Because the intelligence panel is a “select” committee, the speaker has the authority to dictate who can serve, just as Ms. Pelosi was able to block Republicans appointed by Mr. McCarthy from the select committee investigating the Jan. 6 attack. However, Mr. Schiff and Mr. Swalwell are not expected to lose their other committee assignments.
Mr. McCarthy has also threatened to remove Representative Ilhan Omar, Democrat of Minnesota, from congressional committees for criticism of Israel that Republicans and some Democrats have condemned as anti-Semitic. Ms. Omar apologized in 2019 for saying that support for Israel in Washington was “all about the Benjamins baby,” a comment that members of both parties denounced as a reference to an anti-Semitic trope. She was criticized again in 2021 when she made statements that appeared to compare human rights abuses by Israel with acts committed by Hamas and the Taliban, and later said she had not meant to equate them.

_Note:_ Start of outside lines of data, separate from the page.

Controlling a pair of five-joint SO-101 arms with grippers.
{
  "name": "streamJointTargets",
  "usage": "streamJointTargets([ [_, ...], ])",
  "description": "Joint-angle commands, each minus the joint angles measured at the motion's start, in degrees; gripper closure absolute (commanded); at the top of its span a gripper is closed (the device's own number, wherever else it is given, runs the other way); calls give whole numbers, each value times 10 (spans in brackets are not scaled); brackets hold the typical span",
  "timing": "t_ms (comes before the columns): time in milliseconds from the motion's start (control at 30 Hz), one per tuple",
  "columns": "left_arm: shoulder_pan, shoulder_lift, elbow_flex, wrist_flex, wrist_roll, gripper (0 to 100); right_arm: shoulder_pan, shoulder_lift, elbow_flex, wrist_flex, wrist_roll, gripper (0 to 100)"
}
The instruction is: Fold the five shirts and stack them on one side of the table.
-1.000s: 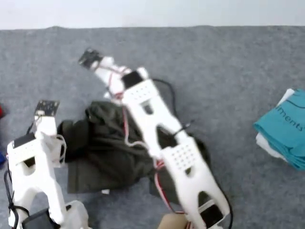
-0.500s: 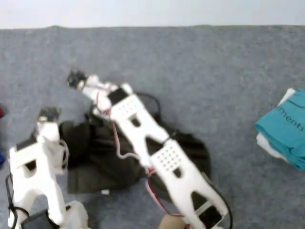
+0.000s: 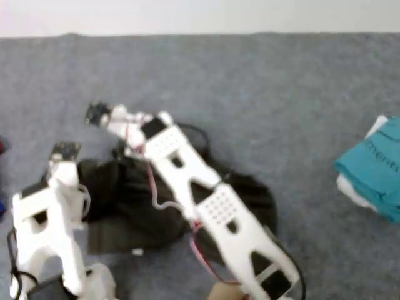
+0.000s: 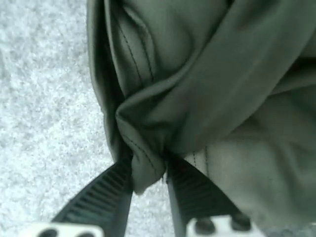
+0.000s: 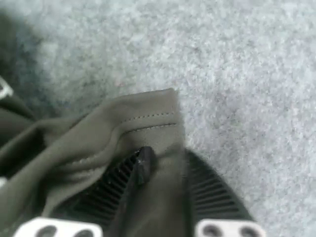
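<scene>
A dark olive shirt (image 3: 125,194) lies crumpled on the grey table at the left of centre. In the left wrist view my left gripper (image 4: 148,167) is shut on a bunched fold of this shirt (image 4: 197,74), just above the cloth-covered table. In the right wrist view my right gripper (image 5: 165,159) is shut on a stitched hem corner of the shirt (image 5: 123,123). The right arm (image 3: 187,181) stretches from the near edge diagonally across the shirt to its far left corner. The left arm (image 3: 47,212) stands at the shirt's left side.
A folded teal shirt (image 3: 375,165) rests on a white one (image 3: 350,190) at the table's right edge. Small red (image 3: 2,147) and blue (image 3: 2,206) things show at the left edge. The grey table surface (image 3: 281,94) stretches open at the back and centre right.
The right arm has swung left and nearer, carrying the shirt's far corner with it. The left arm has shifted slightly nearer, still holding its fold.
</scene>
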Motion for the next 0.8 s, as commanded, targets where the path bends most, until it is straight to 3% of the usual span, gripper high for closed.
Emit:
streamJointTargets([
  [0,-1,-9,-7,4,0,934,-13,-7,-28,31,64,987],
  [200,-1,-9,-7,4,0,934,15,-13,-42,93,80,987],
  [533,0,-10,-15,-6,0,934,118,-65,-156,216,81,987],
  [767,0,-10,-44,-4,0,934,186,-103,-153,228,81,987],
])
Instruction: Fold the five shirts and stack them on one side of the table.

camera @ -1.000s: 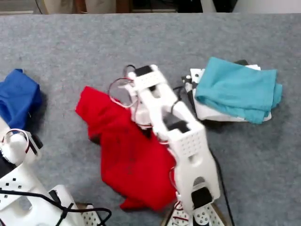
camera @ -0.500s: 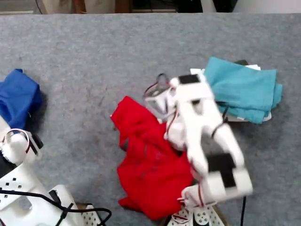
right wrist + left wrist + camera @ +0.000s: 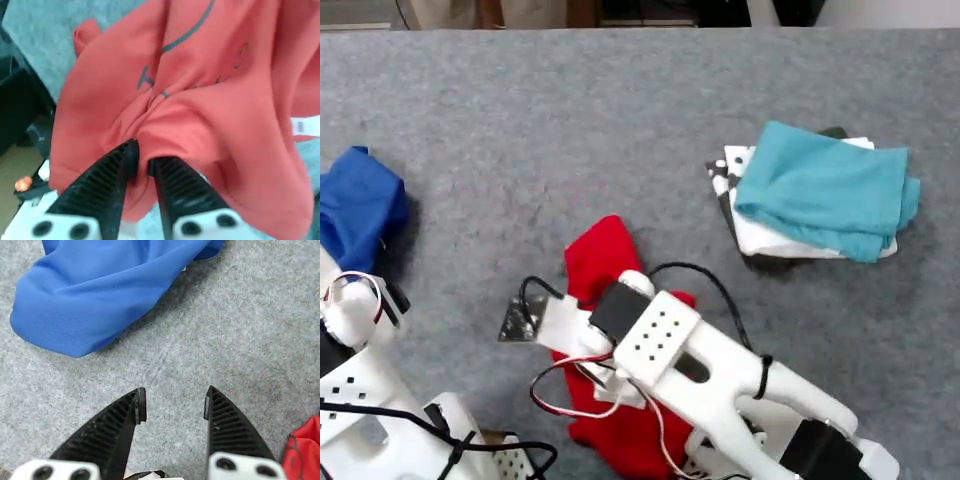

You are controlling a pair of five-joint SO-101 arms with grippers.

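Note:
A red shirt (image 3: 604, 263) lies bunched at the near middle of the grey table (image 3: 520, 120), partly under my right arm (image 3: 665, 345). In the right wrist view my right gripper (image 3: 141, 157) is shut on a pinched fold of the red shirt (image 3: 200, 75). A crumpled blue shirt (image 3: 358, 205) lies at the left edge. My left gripper (image 3: 175, 405) hangs open over bare table just short of the blue shirt (image 3: 100, 290). At the right sits a stack of folded shirts with a teal one (image 3: 825, 190) on top and a white one (image 3: 770, 240) beneath.
My left arm (image 3: 355, 330) stands at the near left corner with loose cables (image 3: 470, 440) beside its base. A dark folded garment (image 3: 725, 205) sticks out under the stack. The far half of the table is bare grey felt.
My right arm has swung from the table's middle toward the stack and then back to the near edge, dragging the red shirt with it and bunching it. The left arm has kept still.

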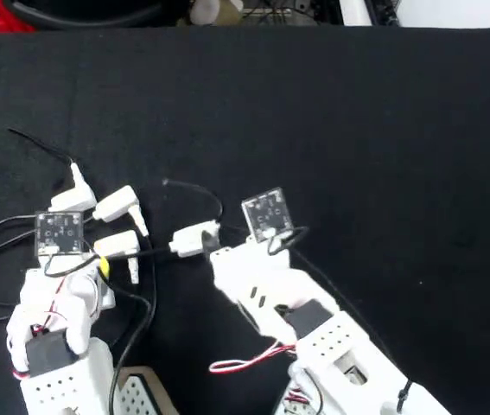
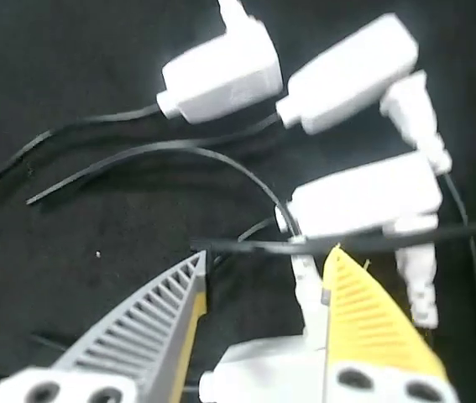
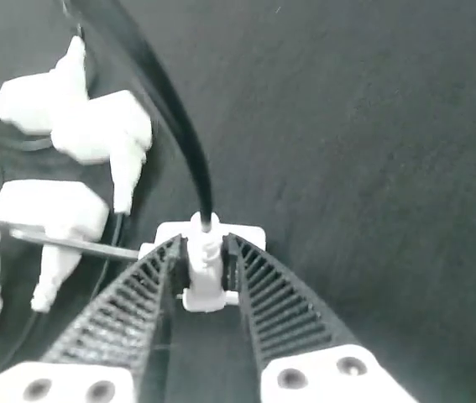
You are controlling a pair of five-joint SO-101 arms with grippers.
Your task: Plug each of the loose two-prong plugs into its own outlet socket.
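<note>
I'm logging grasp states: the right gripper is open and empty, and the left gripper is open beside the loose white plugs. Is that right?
Not quite. The right gripper is not open and empty: it is shut on a plug, as the right wrist view shows. The rest holds: the left gripper is open beside the loose white plugs.

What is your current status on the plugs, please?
Right gripper shut on white plug. Left gripper open at the white sockets. Black cable lies across the nearest socket.
</note>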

It was not clear whether Mr. McCarthy, who holds a razor-thin majority, had the votes to oust Ms. Omar. At least two Republicans have publicly expressed qualms about doing so.
And the Minnesota Democrat on Tuesday night told reporters at the Capitol that some Republicans had told her privately they believed such a move would be “uncalled for.”
“They are trying to do whatever it is that they can within their conference to make sure there is no vote to remove me from the Foreign Affairs Committee,” she added.